Complex machinery not required: POCT can be performed on handheld or tabletop devices rather than large laboratory analyzers. The POC devices are easy to use and require few steps to complete the test
Expense: POC tests are much more expensive than traditional laboratory testing. For example, running a POC glucose test may cost $3.00 per test, whereas a serum glucose sample sent to the lab may cost 10 cents. While $3.00 may not seem like a lot, it adds. Consider a large health system that runs 100,000 POCT glucose tests per year.
Lack of control over process: Because POCT isn’t performed in the lab, there is little control over how testing is performed. The POCC relies on hundreds of users to follow protocol and procedures when performing testing in their own departments.
Lack of training: While POCT users and operators are required to be trained, certified, and competency tested, it’s hard for a POCC to keep track of this. POC devices have an automatic lockout when a user isn’t certified or has let their competency lapse, but manual tests are much harder to control.

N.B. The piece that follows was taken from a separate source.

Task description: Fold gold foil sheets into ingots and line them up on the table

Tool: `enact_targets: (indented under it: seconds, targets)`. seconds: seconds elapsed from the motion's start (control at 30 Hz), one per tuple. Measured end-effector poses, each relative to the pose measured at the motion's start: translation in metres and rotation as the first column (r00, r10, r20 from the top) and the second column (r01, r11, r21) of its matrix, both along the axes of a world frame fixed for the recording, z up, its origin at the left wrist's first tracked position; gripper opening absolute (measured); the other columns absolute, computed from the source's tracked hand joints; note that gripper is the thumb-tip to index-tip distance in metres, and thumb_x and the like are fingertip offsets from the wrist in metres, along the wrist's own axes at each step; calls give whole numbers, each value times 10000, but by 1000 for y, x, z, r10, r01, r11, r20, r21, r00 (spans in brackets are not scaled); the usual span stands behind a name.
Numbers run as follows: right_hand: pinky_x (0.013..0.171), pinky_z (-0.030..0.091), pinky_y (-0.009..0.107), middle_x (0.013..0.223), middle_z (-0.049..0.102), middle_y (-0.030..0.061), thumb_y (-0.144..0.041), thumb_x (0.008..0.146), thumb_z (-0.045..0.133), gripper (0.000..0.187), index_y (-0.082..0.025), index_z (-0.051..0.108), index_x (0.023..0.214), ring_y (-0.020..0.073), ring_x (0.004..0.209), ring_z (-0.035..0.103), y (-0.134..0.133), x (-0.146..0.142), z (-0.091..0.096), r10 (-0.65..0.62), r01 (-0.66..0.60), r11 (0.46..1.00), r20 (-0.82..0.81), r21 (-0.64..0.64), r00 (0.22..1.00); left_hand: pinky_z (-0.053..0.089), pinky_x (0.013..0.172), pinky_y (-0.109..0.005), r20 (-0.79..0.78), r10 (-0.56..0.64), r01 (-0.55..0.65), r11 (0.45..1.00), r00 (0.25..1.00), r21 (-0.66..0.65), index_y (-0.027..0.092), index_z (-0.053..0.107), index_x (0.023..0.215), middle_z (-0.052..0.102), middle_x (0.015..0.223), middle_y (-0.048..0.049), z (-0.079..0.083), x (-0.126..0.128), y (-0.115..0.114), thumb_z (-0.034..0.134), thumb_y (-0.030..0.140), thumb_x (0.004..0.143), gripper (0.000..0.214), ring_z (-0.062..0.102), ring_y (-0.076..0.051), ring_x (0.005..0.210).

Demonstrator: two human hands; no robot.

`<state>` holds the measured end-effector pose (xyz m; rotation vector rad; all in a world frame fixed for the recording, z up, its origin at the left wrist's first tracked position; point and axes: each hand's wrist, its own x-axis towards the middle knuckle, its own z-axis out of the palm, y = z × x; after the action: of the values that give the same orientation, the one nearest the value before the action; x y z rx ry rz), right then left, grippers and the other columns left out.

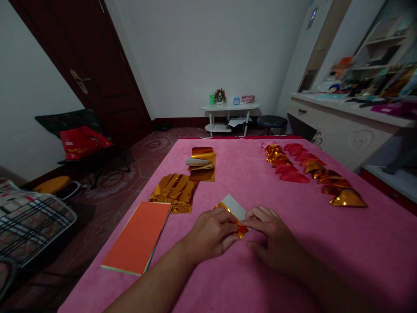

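Note:
Both my hands rest on a pink table, working one sheet of gold foil paper whose white back is turned up. My left hand has its fingers curled and presses the sheet's left edge. My right hand pinches the paper's near right corner, fingers together. The paper lies partly folded between the two hands.
A stack of orange sheets lies at the left, with crumpled gold foil and a gold stack behind it. Several folded gold and red pieces run along the right. A dark door, white side table and dresser stand beyond.

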<state>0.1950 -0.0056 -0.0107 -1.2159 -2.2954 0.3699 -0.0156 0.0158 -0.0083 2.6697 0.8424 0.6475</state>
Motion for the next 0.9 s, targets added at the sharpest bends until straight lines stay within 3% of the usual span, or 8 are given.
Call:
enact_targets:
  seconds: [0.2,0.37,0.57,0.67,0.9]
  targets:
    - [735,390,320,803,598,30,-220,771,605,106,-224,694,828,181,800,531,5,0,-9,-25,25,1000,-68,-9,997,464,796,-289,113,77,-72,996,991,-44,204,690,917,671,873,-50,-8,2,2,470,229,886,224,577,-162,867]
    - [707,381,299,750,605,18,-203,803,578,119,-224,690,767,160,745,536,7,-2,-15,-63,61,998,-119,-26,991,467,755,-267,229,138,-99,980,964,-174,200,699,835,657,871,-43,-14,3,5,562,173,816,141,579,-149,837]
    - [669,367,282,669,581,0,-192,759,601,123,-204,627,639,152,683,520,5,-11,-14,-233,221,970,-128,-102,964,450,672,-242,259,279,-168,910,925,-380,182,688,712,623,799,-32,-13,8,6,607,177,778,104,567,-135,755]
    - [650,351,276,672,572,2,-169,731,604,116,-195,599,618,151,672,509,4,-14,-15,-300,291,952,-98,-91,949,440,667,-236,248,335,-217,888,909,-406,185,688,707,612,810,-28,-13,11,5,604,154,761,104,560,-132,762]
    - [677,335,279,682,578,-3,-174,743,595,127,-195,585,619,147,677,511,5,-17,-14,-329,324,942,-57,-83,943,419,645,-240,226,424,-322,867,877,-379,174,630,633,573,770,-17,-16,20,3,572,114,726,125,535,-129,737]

Validation and Correlation
Even though most POCT are generally easier to perform than non-waived laboratory tests, they are still subject to the same validation requirements. Please see our blog entitled Laboratory Test Method Validation and Verification by Tracy Frankowski for an in-depth explanation of test method validation. Adequate validation ensures that the test produces the correct results within the performing facilities workflow.
POC devices also need to be correlated with each other and with standard laboratory machinery. For example, let’s say a facility uses two POC devices for coagulation studies. These two instruments need to be correlated to each other and with the coag instruments in the clinical laboratory. A typical correlation study is done using a sample with a known value. Depending on the test, contrived samples with known values can be used as well as patient samples with known values. This is to ensure that each instrument is giving consistent results. According to CAP regulations, this needs to be completed every six months.
Lack of standardization: Each department may have slightly different variations on how they perform procedures. In department A, the nurse manager may be very diligent, ensuring that all reagents are kept at proper temperature and devices are handled properly. In department B, the nurse manager may be more lax, allowing reagents to sit at room temperature for too long or not ensuring devices are handled properly. These things can affect results from department to department.